The researchers evaluated the prevalence of asthma in women of childbearing age. They also looked at the impact of obesity on asthma prevalence in women with PCOS, compared to those women without PCOS.
The researchers looked at data from the Australian Longitudinal Study on Women’s Health (ALSWH), which has been following over 58,000 Australian women.
The researchers randomly selected survey responses from 9,145 women regarding their PCOS and asthma status. Prevalence of PCOS was found to be 5.8 percent, while asthma prevalence was 15.2 percent among PCOS women and 10.6 percent in women without PCOS. The researchers found that PCOS and obesity was associated with a higher risk of asthma.
Joham explained, “The results of this observational study need to be confirmed with results in other populations, and exploration of these relationships in longitudinal studies is needed.” Continue reading…
Asthma and allergies have been linked to a lower brain cancer risk, according to latest findings.

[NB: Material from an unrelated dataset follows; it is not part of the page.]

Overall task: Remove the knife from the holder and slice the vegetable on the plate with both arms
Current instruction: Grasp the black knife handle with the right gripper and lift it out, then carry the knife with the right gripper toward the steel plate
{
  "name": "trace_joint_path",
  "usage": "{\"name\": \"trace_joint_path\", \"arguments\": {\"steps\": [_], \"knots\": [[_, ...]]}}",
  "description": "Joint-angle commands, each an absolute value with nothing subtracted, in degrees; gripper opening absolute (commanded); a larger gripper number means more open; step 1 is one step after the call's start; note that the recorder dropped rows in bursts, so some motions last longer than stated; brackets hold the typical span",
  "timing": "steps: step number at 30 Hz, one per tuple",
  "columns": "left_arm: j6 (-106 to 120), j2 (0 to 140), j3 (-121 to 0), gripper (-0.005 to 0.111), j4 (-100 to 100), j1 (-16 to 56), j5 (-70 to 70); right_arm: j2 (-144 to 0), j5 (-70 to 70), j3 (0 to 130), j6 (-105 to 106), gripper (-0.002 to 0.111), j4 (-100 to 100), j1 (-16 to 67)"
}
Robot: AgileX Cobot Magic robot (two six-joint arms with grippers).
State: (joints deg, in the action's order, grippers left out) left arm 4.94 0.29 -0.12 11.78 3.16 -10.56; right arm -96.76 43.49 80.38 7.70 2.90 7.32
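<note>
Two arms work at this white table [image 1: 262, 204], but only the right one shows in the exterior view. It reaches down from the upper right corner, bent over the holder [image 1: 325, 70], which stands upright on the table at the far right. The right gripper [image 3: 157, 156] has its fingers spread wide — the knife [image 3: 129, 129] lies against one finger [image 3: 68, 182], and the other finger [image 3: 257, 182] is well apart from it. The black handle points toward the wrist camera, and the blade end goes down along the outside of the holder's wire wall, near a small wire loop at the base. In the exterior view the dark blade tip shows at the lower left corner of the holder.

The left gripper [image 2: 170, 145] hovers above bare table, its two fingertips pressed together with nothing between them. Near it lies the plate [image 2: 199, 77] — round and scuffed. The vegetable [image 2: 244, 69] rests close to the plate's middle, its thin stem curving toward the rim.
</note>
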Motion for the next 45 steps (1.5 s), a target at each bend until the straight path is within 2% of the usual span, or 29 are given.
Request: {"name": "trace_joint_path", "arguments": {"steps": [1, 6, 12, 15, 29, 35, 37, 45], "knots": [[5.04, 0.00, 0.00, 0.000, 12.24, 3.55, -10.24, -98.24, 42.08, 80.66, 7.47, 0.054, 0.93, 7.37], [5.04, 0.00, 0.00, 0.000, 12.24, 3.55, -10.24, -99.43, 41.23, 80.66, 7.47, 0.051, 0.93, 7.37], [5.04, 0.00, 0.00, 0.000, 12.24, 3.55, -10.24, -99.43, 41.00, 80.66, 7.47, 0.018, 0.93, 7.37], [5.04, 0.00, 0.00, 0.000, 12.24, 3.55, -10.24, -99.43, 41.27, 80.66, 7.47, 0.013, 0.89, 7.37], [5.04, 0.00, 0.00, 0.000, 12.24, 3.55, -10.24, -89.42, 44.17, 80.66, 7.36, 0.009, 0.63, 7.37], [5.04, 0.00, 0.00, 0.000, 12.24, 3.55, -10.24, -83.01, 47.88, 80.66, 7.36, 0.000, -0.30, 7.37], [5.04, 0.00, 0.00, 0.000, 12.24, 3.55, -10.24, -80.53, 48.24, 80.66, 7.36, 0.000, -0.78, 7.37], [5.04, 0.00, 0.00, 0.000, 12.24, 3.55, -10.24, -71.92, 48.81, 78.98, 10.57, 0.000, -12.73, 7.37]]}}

The research suggests that asthma sufferers, patients with eczema, and people with allergies are less likely to develop a type of brain cancer known as glioma brain cancer.
The researchers looked at over 4,500 glioma patients and nearly 4,200 people without brain cancer. The researchers found that a history of respiratory allergies, asthma, as well as eczema, was associated with a lower risk of glioma brain cancer. The risk was 30 percent less than in individuals without asthma, allergies, or eczema.
Study author Melissa Bondy said, “Many other studies have shown this relationship. We sought to verify this relationship in the largest study to date so that we could provide a scientific consensus statement on the topic. We feel it’s now time for the next steps to be taken in this research area.” Continue reading…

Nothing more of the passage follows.